Exercise aim: Look through the listing below and report every line that contains "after".

Supplied records:
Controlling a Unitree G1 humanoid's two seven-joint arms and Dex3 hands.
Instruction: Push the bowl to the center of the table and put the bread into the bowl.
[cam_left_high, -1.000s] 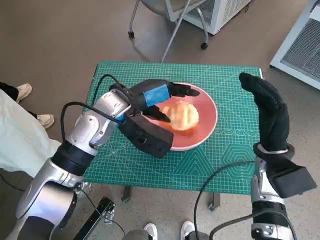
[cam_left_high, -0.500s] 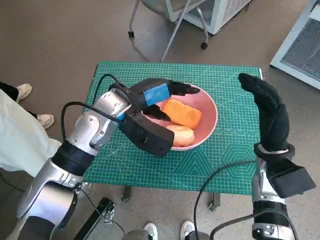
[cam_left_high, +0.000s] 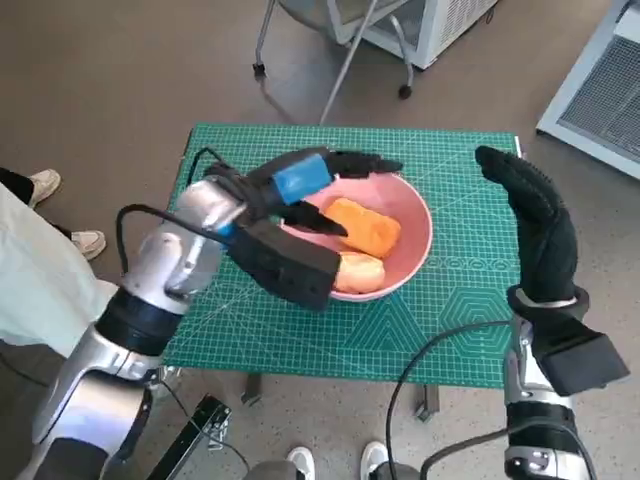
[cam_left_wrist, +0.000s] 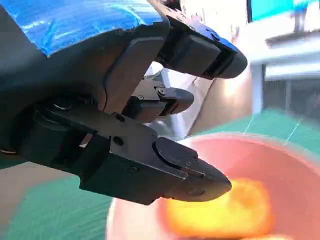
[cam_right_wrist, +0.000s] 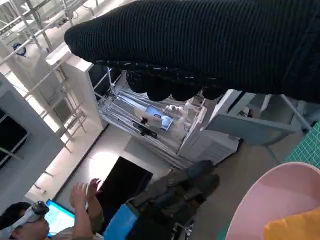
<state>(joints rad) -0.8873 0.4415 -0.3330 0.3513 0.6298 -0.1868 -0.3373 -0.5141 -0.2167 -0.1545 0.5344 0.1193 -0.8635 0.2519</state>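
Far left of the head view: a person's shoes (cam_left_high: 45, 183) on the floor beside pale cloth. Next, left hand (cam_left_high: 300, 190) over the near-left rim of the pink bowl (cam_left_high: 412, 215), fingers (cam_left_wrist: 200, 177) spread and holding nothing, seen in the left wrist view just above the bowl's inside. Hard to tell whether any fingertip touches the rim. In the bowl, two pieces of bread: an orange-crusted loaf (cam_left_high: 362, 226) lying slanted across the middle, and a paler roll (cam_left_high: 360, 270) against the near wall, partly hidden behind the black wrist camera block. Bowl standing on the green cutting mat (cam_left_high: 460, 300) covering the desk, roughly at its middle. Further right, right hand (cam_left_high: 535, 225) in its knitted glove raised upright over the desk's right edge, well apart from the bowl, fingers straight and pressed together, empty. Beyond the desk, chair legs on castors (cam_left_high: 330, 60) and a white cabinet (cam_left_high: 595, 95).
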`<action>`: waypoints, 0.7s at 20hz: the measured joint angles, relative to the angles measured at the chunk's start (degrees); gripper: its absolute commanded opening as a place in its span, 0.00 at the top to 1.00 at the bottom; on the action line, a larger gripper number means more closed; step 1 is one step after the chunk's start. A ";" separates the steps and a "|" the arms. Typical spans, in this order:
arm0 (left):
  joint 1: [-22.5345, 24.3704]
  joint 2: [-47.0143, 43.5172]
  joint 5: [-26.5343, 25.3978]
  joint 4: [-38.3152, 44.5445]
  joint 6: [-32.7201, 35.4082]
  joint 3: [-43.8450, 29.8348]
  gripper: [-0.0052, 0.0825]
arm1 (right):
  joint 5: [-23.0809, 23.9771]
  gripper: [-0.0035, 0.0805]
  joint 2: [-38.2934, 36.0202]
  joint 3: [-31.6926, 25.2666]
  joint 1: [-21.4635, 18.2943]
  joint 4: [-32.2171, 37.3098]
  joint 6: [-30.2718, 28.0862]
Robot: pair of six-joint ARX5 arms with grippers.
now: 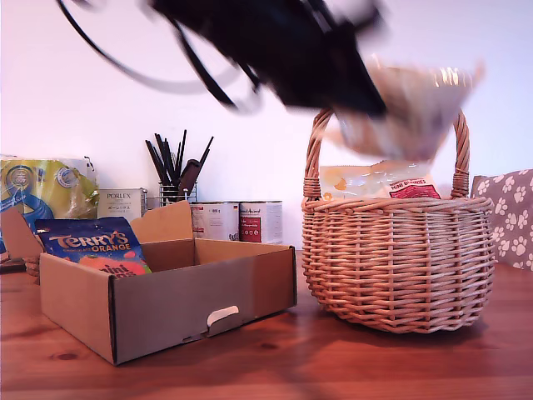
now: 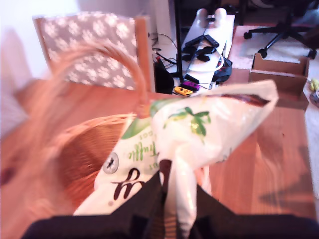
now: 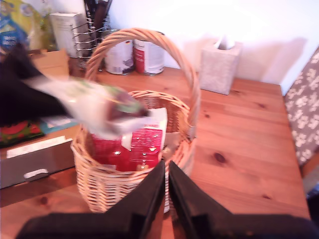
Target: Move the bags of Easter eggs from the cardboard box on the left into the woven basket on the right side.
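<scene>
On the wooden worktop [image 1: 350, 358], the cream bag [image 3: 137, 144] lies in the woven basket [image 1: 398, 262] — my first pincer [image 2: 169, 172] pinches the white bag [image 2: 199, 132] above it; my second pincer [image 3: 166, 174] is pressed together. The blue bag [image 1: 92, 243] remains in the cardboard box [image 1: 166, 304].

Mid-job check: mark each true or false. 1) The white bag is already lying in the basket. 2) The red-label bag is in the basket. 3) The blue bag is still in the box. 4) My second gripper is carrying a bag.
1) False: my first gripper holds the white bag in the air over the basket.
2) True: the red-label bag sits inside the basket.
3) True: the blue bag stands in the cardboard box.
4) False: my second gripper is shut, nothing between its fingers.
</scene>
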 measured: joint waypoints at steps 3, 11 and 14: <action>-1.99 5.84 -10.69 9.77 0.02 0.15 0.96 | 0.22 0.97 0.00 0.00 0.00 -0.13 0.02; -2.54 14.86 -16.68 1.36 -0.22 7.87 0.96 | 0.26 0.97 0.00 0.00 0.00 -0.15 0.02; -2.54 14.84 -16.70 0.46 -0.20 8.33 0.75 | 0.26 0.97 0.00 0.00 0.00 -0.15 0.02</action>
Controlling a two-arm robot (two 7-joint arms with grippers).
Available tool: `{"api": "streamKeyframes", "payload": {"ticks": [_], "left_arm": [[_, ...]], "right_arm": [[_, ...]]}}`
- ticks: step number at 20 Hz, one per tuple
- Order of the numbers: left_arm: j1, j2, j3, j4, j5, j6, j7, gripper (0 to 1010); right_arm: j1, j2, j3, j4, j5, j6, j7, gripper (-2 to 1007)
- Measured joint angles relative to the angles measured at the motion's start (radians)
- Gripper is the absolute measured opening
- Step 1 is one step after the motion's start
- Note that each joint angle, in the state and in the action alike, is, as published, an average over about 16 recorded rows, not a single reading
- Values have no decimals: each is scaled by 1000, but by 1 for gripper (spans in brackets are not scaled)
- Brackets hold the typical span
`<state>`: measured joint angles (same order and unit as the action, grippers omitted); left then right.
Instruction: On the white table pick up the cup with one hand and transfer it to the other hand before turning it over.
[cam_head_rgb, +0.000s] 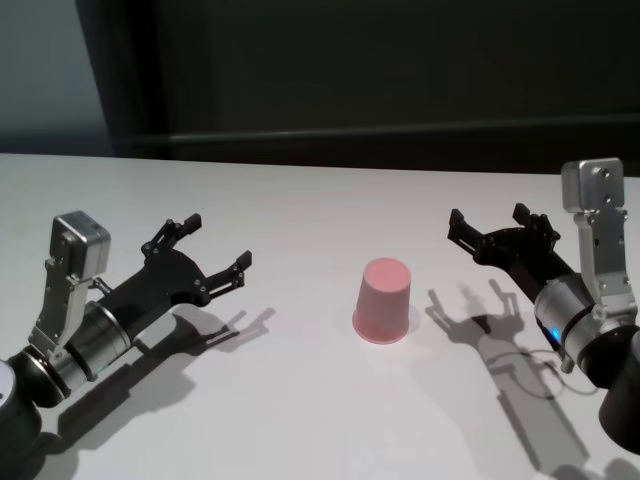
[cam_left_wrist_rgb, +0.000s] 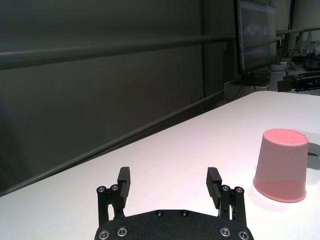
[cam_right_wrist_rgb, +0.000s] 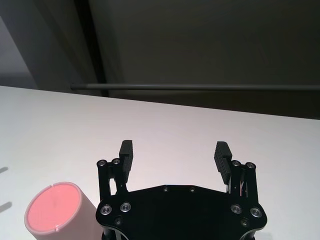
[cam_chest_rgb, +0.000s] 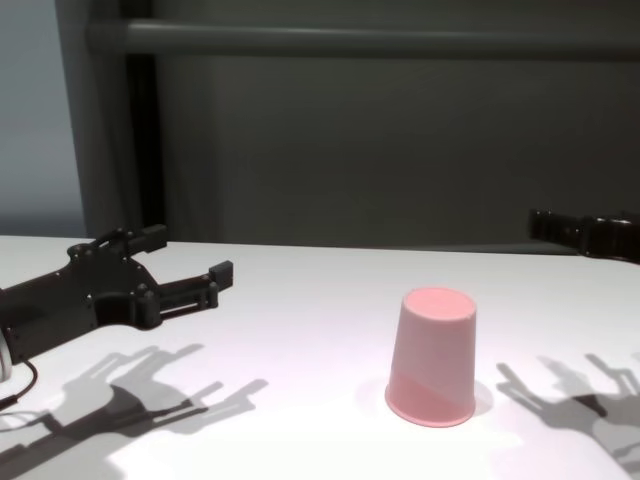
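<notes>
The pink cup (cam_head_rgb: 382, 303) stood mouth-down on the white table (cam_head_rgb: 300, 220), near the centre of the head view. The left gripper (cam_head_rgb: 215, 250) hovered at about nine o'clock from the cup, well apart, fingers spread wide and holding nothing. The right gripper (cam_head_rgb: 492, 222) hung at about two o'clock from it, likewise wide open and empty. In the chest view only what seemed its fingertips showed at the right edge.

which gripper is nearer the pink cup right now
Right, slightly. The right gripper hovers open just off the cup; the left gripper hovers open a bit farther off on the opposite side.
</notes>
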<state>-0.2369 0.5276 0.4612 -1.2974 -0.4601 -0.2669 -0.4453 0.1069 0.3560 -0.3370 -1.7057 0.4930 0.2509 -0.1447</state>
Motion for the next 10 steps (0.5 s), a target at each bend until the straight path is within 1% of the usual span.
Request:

Answer to this task:
`<action>`: waypoints, 0.7s at 20hz: the measured joint angles, relative to the angles measured at the chunk's start (degrees); gripper: its absolute commanded opening as a place in its span, 0.00 at the top to 1.00 at the bottom; on the action line, a larger gripper number means more closed; step 1 is one step after the chunk's start. A ";" separates the steps and a "|" the arms. Typical spans, in this order:
- Step 1 is one step after the motion's start

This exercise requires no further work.